The Environmental Protection Agency said it will delay carbon rules for power plants, missing a deadline set by President Barack Obama in one of the centerpieces of his climate-change agenda.

Janet McCabe, the EPA’s top official for air pollution, said the agency will miss this week’s legal deadline to issue a final rule for new power plants. A more contentious rule to cut emission from modified or existing plants will come out “midsummer,” and not as scheduled in early June, she said.

“These rules are a suite of rules affecting an industry, and we wanted to address those at the same time,” McCabe told reporters on a conference call Wednesday.

The first U.S. carbon rules are a key part of Obama’s bid to cut greenhouse-gas emissions, while stopping them are a top priority on the Republicans congressional energy agenda this year. A coal-industry group called the announcement a sign Obama will “go at it alone” to “fulfill a misguided presidential legacy.”

“The administration is doubling down on its climate crusade at the expense of our economy and our people,” Mike Duncan, president of the American Coalition for Clean Coal Electricity, said in a statement.

Power plants account for 40 percent of U.S. emissions, and coal, which is burned to produce almost 40 percent of the nation’s electricity, releases the most carbon dioxide for every kilowatt generated. The EPA’s carbon plan would discourage the use of coal and boost natural gas, renewable energy or energy efficiency. EPA’s plan would force states to cut power-industry emissions by 30 percent in 2030 from 2005 levels.

The delay in issuing the rule for new plants, which would prohibit building coal plants that lack expensive carbon-capture technology, comes after industry groups said it would essentially outlaw new coal facilities.

McCabe said the EPA had identified issues that needed to be addressed together in rules for new and existing sources, and that justified the delay. Environmental groups, which have criticized EPA delays in issuing ozone and coal-ash rules, had anticipated the delay and didn’t complain.

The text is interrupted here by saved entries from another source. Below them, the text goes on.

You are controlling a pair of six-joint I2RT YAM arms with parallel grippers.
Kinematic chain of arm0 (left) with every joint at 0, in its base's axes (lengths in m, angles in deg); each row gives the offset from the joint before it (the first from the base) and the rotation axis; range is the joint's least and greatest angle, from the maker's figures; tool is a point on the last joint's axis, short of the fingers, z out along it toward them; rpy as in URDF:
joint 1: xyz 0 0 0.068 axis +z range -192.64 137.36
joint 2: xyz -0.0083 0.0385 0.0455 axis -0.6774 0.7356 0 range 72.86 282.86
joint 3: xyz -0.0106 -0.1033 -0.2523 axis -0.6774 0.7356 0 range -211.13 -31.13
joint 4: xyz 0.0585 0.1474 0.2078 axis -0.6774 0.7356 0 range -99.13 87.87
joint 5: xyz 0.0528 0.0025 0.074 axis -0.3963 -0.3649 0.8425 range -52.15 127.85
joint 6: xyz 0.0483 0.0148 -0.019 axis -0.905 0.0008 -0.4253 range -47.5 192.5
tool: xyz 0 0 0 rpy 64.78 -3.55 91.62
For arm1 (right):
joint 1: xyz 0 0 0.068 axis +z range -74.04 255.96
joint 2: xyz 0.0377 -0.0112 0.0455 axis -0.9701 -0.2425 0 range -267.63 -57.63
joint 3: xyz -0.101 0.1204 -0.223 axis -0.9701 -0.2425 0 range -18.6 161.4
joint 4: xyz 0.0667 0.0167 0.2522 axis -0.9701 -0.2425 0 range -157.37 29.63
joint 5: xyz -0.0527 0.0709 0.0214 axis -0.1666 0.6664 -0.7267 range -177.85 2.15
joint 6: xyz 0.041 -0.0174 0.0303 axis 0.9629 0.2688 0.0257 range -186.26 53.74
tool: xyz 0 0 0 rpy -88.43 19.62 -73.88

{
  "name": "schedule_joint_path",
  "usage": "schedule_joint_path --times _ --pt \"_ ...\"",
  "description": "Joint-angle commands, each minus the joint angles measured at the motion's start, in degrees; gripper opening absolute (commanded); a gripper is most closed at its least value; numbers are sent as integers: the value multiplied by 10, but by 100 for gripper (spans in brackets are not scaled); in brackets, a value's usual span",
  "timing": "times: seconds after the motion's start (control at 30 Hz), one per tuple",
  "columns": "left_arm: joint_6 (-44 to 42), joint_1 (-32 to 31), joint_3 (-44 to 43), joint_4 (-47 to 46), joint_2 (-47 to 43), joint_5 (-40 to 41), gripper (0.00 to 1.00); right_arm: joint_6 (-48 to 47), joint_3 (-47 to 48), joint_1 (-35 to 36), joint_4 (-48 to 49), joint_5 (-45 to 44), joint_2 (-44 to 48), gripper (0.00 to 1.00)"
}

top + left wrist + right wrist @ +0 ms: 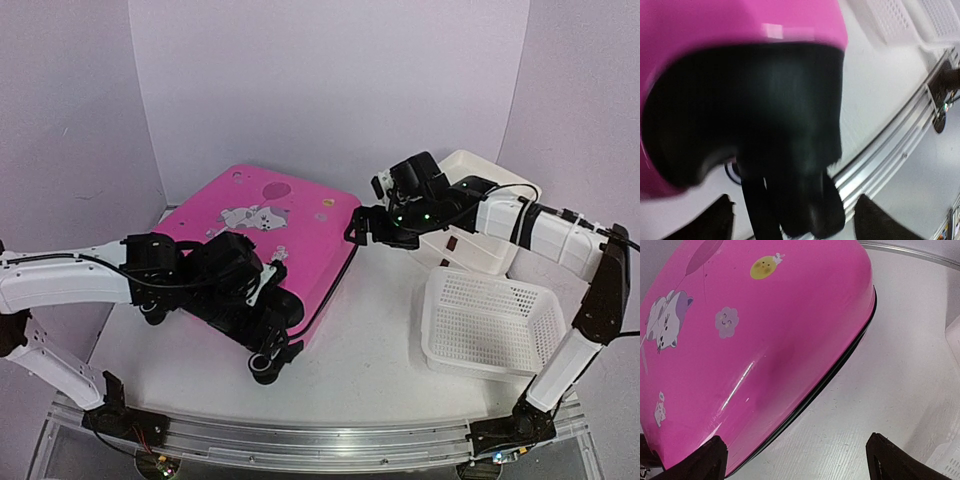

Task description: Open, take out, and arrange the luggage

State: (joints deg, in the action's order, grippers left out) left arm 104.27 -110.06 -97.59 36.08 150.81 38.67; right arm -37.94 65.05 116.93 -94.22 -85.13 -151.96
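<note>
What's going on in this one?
The pink luggage lies flat and zipped shut on the table. The left claw is open right at a black wheel at the case's near end, with no clear grip on it. The right claw hovers open beside the far right corner, touching nothing.

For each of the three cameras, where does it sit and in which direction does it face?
Top external: above and behind the bases, facing down onto the table; the left arm and right arm show.
Left wrist: on the left arm, close to the luggage at its black wheel end; the left claw frames it.
Right wrist: on the right arm, facing the luggage's printed shell; the right claw shows below.
Shared: all three see the pink luggage.
</note>
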Motion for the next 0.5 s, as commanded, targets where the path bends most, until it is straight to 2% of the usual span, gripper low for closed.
schedule_joint_path --times 0.0,0.03,0.23,0.37,0.47 --pt "12 3 25 74 -82 -29 95 -21 57 -16 8 13 -20 98" --pt "19 19 25 74 -101 -37 99 -20 74 -27 8 17 -30 98" --pt "42 172 25 69 -187 -101 100 -5 183 -88 8 88 -119 98" --pt "62 278 36 32 -195 -163 99 22 281 -123 8 136 -201 98" --pt "77 329 57 -20 -198 -197 99 26 359 -132 8 146 -269 98"
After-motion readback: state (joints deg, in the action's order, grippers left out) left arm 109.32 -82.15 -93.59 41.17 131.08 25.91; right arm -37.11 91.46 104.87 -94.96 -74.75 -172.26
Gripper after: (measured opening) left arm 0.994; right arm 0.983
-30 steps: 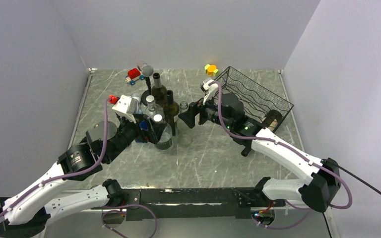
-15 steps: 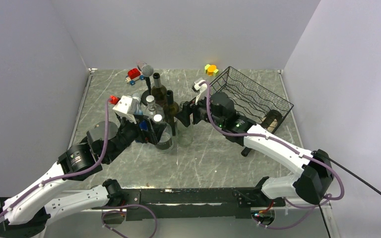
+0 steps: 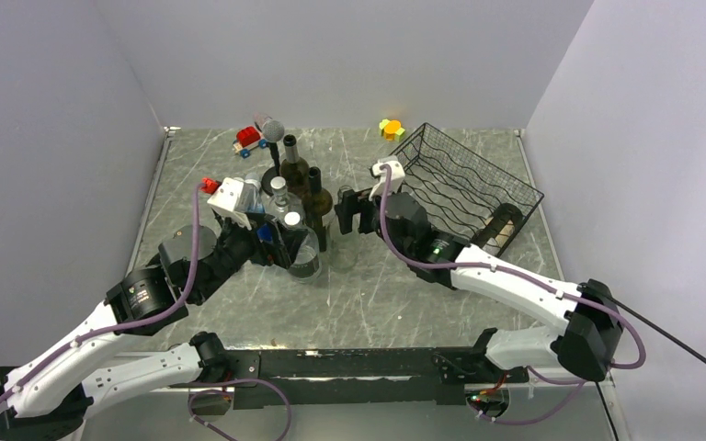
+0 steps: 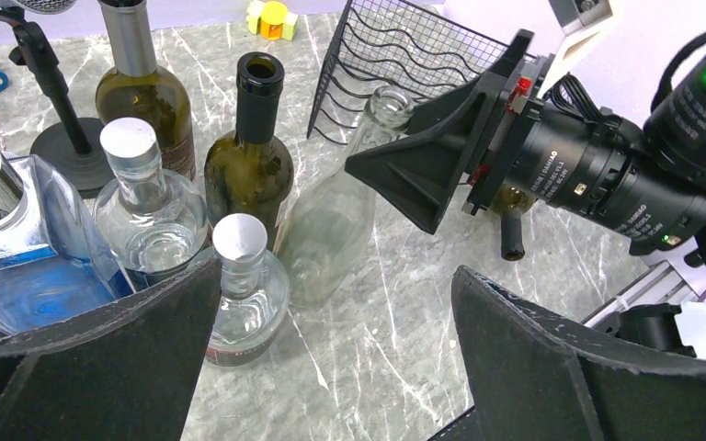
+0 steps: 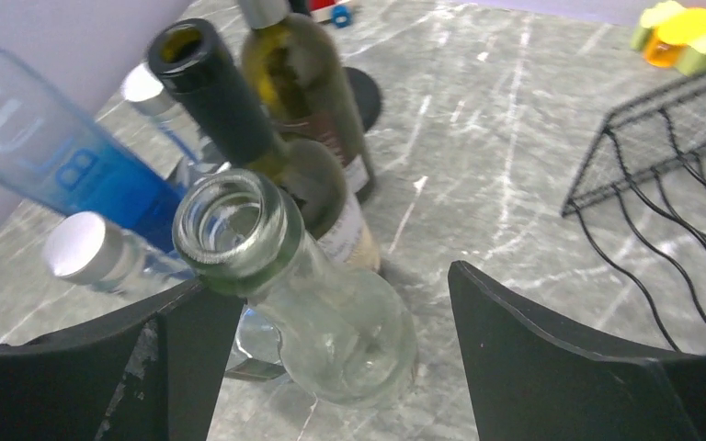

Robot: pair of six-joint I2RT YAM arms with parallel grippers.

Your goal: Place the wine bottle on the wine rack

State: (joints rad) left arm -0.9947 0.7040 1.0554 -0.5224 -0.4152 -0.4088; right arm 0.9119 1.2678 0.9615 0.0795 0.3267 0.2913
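Observation:
The black wire wine rack [image 3: 464,179] stands at the back right; a dark bottle [image 3: 503,222] lies at its near right end. Several bottles stand left of centre: a clear empty bottle [image 5: 331,317], a dark green wine bottle [image 5: 267,138] and an olive wine bottle [image 5: 299,78]. My right gripper [image 3: 348,210] is open, its jaws on either side of the clear bottle's neck [image 3: 340,197], with the mouth close to the left finger [image 5: 101,367]. My left gripper [image 3: 290,246] is open and empty, just near of the bottle cluster.
A blue square bottle [image 4: 18,276] and two small capped clear bottles [image 4: 147,216] stand at the cluster's left. A microphone on a stand [image 3: 271,130], a toy car [image 3: 249,139] and a yellow-green toy [image 3: 390,129] lie at the back.
My right arm has swung left from the rack towards the bottles and its wrist has turned, bringing the open jaws around the clear bottle's neck. The left arm has not moved.

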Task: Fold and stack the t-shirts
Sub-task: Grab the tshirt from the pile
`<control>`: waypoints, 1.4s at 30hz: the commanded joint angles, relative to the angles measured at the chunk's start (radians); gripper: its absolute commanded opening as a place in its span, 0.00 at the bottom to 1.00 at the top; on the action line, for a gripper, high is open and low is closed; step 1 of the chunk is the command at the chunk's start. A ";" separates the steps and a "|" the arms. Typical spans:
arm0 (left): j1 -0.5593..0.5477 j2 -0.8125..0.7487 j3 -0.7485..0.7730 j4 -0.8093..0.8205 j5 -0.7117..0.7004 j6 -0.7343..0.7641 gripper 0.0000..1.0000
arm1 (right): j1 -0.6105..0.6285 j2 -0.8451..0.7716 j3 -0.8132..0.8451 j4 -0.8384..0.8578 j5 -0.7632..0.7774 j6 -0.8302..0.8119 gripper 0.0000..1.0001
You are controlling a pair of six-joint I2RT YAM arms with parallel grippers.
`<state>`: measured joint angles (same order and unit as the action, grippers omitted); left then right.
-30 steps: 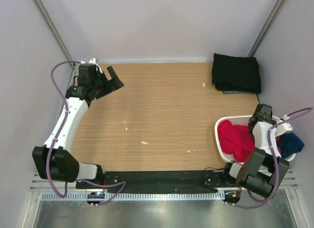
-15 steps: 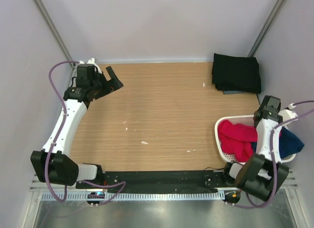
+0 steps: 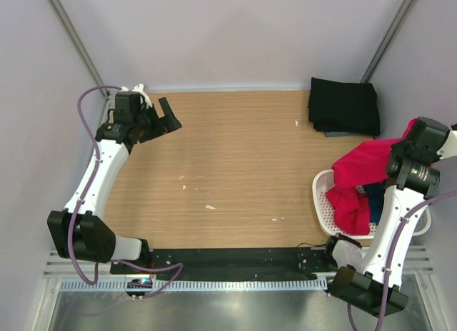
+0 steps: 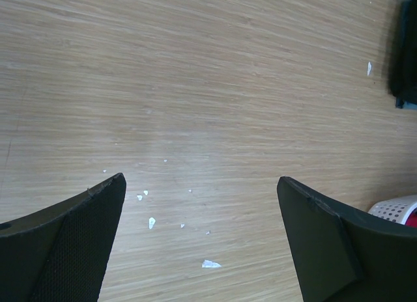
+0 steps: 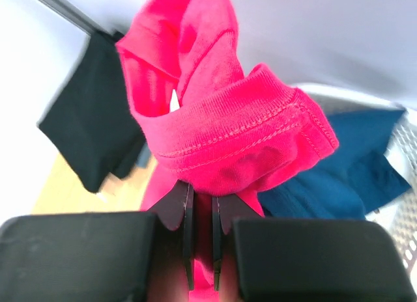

“It’s full speed ahead for the Clean Power Plan, which will deliver America’s first-ever limits on power plant carbon pollution, the main culprit fueling dangerous climate change,” David Doniger, director of the climate and clean air program at the Natural Resources Defense Council, said in a statement.

McCabe said the EPA will draft an implementation plan for states that fail to come up with their own way to meet targets set by the agency. The plan will come out this summer, she said.

“We look forward with this groundbreaking standard and its commitment to ready a model federal plan for states who fail to submit their own plan,” Michael Brune, executive director of the Sierra Club, said in a statement.